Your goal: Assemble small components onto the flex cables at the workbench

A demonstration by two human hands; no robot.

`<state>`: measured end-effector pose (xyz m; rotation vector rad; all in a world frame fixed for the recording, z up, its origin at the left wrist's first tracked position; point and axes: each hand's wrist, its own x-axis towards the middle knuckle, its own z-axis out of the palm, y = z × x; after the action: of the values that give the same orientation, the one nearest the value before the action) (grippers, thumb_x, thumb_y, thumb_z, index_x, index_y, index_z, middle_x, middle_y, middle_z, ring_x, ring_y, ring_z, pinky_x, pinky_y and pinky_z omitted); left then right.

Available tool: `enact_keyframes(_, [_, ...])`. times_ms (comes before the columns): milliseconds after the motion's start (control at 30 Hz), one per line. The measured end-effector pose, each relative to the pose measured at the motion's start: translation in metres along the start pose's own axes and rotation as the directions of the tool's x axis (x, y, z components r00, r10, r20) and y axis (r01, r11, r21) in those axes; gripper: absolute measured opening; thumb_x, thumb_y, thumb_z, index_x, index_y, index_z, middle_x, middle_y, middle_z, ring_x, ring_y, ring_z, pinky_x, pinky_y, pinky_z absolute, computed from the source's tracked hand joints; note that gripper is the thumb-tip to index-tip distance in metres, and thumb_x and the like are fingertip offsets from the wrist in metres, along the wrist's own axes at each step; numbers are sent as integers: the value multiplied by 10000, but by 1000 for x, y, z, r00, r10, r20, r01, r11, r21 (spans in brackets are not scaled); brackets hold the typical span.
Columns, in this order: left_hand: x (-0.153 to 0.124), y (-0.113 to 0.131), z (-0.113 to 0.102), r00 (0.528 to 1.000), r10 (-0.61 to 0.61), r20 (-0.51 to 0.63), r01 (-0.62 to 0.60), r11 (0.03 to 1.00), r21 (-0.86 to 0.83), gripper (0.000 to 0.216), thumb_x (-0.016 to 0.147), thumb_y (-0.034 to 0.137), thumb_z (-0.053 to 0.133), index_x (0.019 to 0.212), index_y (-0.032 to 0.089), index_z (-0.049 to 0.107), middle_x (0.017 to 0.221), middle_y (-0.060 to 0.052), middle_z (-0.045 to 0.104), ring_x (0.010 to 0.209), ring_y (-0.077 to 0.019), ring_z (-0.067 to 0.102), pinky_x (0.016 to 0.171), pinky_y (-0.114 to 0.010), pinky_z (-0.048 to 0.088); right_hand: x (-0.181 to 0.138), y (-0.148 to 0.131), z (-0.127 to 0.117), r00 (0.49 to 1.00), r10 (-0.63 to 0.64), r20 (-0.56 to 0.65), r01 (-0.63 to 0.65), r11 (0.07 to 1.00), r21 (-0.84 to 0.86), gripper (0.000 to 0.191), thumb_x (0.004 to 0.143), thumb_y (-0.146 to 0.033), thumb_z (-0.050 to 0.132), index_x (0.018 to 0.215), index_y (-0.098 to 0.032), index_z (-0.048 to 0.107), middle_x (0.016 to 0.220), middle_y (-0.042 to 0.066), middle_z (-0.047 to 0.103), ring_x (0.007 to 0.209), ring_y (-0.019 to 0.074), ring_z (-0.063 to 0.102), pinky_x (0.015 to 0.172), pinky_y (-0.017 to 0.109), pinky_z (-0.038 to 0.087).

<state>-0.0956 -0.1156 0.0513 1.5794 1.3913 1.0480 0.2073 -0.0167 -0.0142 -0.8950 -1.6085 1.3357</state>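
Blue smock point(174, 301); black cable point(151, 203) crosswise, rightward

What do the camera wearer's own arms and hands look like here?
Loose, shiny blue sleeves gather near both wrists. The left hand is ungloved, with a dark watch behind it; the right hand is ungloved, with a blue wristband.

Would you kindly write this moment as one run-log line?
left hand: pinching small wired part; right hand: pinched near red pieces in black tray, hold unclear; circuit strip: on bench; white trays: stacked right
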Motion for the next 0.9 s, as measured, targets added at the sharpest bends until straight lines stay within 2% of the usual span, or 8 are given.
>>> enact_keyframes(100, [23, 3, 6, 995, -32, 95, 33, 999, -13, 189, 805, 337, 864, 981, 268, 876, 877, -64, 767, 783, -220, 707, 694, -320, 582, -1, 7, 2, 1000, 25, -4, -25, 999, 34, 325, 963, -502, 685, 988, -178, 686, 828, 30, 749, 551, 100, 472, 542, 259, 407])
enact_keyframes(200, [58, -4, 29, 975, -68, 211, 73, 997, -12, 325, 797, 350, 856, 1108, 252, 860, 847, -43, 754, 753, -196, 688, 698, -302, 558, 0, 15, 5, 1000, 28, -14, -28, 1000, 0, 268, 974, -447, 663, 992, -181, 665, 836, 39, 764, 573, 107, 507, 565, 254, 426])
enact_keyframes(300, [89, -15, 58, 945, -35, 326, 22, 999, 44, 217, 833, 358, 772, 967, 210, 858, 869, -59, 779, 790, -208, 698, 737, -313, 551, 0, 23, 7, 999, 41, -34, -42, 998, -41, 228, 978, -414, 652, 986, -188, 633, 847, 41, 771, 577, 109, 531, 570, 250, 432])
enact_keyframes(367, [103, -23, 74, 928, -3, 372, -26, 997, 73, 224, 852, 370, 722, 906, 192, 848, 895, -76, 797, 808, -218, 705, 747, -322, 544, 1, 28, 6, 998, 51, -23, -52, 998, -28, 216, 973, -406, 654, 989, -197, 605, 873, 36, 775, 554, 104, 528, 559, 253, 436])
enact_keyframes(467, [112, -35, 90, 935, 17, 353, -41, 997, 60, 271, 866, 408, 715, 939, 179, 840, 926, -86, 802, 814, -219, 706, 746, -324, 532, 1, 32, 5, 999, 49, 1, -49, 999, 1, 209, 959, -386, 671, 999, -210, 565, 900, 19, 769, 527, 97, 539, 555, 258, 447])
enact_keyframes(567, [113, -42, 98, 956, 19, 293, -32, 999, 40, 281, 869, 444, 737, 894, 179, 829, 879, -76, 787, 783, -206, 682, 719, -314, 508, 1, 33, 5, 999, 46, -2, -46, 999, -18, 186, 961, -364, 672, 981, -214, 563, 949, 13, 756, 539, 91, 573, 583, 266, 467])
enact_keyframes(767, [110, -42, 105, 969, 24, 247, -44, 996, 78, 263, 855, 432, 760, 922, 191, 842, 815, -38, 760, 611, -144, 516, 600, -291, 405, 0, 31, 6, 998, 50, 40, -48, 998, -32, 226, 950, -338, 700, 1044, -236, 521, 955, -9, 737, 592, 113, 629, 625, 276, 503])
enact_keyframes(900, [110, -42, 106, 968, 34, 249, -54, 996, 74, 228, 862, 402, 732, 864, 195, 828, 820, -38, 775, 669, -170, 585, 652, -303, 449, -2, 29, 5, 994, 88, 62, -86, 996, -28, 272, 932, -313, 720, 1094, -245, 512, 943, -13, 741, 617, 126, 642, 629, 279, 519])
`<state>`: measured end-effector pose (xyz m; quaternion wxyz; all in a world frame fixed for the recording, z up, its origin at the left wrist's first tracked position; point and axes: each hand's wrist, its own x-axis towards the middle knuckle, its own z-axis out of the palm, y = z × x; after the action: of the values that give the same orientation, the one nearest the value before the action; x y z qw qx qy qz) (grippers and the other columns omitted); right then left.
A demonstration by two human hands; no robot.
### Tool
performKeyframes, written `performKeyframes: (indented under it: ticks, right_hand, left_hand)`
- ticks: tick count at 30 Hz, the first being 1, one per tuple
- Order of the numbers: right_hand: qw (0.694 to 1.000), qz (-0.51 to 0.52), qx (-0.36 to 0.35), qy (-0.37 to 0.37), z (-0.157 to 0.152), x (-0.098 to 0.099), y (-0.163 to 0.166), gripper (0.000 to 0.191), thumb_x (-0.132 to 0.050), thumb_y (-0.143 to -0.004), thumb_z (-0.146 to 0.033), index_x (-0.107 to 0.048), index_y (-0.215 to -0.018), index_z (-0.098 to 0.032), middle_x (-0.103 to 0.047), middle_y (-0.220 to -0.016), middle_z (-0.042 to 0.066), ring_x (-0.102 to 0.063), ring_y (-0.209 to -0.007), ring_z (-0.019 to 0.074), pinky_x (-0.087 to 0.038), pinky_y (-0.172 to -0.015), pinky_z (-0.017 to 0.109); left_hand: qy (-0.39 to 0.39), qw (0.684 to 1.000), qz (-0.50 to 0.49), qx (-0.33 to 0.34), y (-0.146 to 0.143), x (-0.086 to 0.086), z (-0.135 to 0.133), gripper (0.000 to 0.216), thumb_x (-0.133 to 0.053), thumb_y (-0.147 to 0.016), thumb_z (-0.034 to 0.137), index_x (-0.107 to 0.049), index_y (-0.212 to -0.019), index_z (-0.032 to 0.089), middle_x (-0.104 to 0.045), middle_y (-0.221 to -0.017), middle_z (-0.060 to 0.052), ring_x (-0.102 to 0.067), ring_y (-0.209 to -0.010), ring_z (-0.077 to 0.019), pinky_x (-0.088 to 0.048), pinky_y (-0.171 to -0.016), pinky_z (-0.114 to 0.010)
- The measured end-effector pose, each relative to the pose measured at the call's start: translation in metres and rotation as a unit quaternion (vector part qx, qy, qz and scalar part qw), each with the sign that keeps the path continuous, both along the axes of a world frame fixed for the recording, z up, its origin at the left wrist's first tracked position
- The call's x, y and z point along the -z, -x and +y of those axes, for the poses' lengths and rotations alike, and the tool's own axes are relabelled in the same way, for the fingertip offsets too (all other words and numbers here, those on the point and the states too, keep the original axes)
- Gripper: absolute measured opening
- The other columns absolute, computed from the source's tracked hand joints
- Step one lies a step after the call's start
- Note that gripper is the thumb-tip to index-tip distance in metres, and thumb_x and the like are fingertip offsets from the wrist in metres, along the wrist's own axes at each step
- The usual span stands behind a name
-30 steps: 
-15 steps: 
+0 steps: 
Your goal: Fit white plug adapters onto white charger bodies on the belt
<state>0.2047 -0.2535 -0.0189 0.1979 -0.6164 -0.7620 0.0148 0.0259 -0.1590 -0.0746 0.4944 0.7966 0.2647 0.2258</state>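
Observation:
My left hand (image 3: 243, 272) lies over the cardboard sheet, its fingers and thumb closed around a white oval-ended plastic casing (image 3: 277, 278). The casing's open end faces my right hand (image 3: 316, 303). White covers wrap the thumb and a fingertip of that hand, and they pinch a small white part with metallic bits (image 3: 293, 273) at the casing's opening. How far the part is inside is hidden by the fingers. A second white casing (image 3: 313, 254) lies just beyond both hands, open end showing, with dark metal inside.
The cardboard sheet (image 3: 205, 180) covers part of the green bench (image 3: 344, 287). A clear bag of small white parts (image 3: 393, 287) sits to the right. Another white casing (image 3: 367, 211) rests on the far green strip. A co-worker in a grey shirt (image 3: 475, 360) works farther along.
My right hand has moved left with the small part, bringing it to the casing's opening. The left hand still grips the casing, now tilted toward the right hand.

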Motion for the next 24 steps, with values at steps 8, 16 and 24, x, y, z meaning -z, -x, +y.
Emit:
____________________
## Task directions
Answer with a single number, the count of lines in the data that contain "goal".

## Task answer
2